They found emissions increased the risk of the once-a-century wet January by 43%.
Oxford University researchers looked at things like rainfall, river flow, inundation, and properties at risk during the 2013/14 floods. They affected area's like Devon, Somerset and the Thames Valley.
The study found anthropogenic greenhouse gas emissions increase the risk of wet winters by almost half.
The Oxford experts are warning that as temperatures continue to rise, previously exceptional weather events will become even more frequent.
They say the increase in extreme rainfall was the result of two factors associated with global warming: an increase in the water-holding capacity of the atmosphere and more January days with westerly air flow.

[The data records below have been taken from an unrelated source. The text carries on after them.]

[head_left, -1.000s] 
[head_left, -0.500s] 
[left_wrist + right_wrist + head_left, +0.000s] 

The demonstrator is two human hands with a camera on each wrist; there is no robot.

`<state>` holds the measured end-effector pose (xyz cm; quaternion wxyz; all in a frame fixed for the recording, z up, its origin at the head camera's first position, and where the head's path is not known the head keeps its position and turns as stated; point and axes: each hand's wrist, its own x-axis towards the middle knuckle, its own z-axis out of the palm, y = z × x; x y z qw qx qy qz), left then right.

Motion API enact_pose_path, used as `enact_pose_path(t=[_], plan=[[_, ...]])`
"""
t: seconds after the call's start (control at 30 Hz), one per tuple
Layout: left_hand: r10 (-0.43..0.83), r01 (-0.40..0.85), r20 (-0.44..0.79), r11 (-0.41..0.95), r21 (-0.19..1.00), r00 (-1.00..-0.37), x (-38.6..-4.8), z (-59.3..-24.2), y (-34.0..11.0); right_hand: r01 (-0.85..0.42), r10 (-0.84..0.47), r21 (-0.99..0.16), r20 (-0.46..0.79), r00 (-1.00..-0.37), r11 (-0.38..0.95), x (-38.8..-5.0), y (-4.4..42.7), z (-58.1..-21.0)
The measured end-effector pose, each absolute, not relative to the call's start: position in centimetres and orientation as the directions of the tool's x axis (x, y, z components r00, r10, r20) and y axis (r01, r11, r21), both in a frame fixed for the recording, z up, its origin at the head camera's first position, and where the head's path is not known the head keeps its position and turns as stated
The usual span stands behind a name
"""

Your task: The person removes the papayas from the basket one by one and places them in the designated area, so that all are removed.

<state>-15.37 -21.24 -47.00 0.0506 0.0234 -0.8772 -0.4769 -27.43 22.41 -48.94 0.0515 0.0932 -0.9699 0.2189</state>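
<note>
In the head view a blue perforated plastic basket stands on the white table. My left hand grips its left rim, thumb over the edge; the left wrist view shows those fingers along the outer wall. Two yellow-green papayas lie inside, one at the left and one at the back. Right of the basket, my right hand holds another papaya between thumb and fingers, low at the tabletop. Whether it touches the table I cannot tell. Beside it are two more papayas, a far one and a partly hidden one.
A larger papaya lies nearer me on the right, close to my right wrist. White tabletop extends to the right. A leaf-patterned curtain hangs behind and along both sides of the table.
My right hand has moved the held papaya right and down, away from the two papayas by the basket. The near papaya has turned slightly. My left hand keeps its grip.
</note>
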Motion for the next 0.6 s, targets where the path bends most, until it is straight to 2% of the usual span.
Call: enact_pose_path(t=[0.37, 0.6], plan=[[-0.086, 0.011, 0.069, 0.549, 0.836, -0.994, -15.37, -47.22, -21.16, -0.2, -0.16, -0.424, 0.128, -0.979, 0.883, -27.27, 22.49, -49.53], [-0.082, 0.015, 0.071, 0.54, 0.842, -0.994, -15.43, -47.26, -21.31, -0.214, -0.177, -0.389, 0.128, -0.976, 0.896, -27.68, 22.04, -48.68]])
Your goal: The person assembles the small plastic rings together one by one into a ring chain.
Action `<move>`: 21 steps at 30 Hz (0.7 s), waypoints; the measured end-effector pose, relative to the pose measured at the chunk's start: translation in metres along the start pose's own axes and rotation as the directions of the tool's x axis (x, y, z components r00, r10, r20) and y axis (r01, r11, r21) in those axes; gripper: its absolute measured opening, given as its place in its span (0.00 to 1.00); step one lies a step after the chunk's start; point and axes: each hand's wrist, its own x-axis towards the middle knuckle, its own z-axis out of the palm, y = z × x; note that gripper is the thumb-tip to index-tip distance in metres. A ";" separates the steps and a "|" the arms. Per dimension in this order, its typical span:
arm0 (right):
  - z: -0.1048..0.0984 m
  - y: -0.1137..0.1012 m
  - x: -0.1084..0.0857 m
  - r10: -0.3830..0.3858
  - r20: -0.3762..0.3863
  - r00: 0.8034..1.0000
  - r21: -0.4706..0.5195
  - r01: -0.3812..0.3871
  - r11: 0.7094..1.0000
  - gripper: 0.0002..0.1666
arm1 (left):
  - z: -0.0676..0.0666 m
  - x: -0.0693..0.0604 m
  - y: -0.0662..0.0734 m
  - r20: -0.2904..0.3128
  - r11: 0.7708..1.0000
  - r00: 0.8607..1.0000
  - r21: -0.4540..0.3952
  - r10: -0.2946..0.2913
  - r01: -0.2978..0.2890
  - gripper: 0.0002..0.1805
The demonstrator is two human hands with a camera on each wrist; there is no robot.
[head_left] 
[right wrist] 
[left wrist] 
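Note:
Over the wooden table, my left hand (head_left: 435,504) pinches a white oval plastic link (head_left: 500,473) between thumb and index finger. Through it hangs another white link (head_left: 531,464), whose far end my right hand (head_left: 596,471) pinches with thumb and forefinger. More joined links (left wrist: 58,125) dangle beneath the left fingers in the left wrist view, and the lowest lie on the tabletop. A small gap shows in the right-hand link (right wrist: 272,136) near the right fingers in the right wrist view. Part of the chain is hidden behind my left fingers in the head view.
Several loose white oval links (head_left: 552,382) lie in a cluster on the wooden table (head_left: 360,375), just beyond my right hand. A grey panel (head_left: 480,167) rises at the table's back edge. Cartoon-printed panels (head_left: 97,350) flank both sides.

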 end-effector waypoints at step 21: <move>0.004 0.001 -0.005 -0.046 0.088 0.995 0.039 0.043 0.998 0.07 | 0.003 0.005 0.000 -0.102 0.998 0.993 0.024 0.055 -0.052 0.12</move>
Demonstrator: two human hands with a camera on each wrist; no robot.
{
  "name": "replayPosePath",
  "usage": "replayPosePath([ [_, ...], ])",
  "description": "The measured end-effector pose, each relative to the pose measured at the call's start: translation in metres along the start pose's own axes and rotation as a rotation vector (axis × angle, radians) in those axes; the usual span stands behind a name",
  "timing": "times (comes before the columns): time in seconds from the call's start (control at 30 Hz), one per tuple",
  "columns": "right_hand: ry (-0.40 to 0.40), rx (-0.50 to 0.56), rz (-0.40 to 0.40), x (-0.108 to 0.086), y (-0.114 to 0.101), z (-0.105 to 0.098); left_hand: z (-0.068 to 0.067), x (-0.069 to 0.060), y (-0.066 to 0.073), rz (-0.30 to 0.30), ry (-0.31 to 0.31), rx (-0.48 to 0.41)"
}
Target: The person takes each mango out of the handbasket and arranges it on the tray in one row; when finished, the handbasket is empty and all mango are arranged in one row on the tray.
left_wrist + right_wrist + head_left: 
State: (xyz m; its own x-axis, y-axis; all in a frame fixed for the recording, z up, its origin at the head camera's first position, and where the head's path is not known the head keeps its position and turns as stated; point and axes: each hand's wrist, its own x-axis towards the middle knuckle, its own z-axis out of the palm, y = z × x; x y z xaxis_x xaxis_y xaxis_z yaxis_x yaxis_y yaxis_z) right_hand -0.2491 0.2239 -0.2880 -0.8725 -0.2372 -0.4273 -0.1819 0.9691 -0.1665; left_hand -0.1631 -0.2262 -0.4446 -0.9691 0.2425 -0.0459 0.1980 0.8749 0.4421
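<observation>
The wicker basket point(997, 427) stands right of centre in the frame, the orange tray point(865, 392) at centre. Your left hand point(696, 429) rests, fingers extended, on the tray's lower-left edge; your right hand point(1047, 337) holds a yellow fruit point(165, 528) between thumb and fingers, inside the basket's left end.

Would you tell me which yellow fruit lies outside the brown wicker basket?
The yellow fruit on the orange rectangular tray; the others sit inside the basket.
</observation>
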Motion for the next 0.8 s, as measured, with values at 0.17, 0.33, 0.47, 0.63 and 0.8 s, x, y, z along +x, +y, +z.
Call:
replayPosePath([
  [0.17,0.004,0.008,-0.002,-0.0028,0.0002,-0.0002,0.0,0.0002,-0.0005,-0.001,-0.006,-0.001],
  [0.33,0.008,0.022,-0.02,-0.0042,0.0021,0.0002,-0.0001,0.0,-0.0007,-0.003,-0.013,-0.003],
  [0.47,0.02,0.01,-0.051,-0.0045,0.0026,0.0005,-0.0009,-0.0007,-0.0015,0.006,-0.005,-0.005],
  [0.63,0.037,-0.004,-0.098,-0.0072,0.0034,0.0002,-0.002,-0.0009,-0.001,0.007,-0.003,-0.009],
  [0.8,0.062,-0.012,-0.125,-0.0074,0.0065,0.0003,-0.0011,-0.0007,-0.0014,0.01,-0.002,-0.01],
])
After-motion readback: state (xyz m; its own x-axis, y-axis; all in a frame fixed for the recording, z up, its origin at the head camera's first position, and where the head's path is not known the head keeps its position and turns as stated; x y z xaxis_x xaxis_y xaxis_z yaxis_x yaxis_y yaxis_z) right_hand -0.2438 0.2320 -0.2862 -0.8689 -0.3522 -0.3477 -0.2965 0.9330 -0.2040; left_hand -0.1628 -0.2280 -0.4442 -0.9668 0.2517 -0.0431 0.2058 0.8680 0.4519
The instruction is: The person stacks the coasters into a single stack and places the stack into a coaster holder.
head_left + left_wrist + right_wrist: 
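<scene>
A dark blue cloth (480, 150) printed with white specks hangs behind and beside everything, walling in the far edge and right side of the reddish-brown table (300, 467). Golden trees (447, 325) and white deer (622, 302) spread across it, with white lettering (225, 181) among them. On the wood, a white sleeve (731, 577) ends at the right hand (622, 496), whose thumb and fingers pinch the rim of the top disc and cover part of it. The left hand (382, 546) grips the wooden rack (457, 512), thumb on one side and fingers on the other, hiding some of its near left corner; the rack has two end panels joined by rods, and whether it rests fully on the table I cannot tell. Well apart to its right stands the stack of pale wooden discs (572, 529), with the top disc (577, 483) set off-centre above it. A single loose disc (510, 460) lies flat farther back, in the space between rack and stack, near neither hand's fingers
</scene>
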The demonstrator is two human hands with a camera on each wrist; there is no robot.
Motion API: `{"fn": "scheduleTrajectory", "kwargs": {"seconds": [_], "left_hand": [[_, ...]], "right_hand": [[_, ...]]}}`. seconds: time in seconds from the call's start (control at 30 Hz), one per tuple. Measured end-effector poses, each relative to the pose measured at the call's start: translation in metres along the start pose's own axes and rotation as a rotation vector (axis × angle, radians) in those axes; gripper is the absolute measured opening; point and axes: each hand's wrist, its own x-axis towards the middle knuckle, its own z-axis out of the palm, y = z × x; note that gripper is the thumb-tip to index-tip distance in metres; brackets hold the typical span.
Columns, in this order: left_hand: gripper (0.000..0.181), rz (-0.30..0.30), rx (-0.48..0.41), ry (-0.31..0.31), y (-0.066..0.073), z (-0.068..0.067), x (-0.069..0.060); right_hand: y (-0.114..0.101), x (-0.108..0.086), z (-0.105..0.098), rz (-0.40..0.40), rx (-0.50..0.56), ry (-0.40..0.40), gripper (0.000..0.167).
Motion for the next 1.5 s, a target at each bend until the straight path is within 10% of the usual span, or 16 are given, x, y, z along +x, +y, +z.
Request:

Lead author Dr Nathalie Schaller of Oxford University's Department of Physics said: 'We found that extreme rainfall, as seen in January 2014, is more likely to occur in a changing climate.
'This is because not only does the higher water-holding capacity lead to increased rainfall, but climate change makes the atmosphere more favourable to low-pressure systems bringing rain from the Atlantic across southern England.'
The research made use of the weather@home citizen-science project, part of Oxford’s climateprediction.net climate modelling experiment, to model possible weather for January 2014 in both the current climate and one in which there was no human influence on the atmosphere.
Researchers analysed more than 100,000 simulations of possible rainfall in the UK run by citizens from all over the world.
Hydrological modelling of the Thames river catchment also showed that the changes in atmospheric circulation and precipitation caused higher peak 30-day river flow, while flood risk mapping revealed a small increase in flood risk for properties in the Thames catchment area.
Co-author Dr Friederike Otto said: 'For the first time ever, this study doesn't stop at rainfall and river flow but attributes the change in risk from the meteorology down to the direct impact of flooded houses in the river catchment zones.'
Dr Alison Kay from the Centre for Ecology & Hydrology said: 'Our hydrological modelling suggests that the increased likelihood of extreme rainfall arising from man-made climate change gives a more modest increase in extreme flows in the River Thames.
'This highlights the importance of applying hydrological models in order to include the role of the landscape in transforming rainfall into river flows and floods.'
The paper 'Human influence on climate in the 2014 southern England winter floods and their impacts' is published in Nature Climate Change.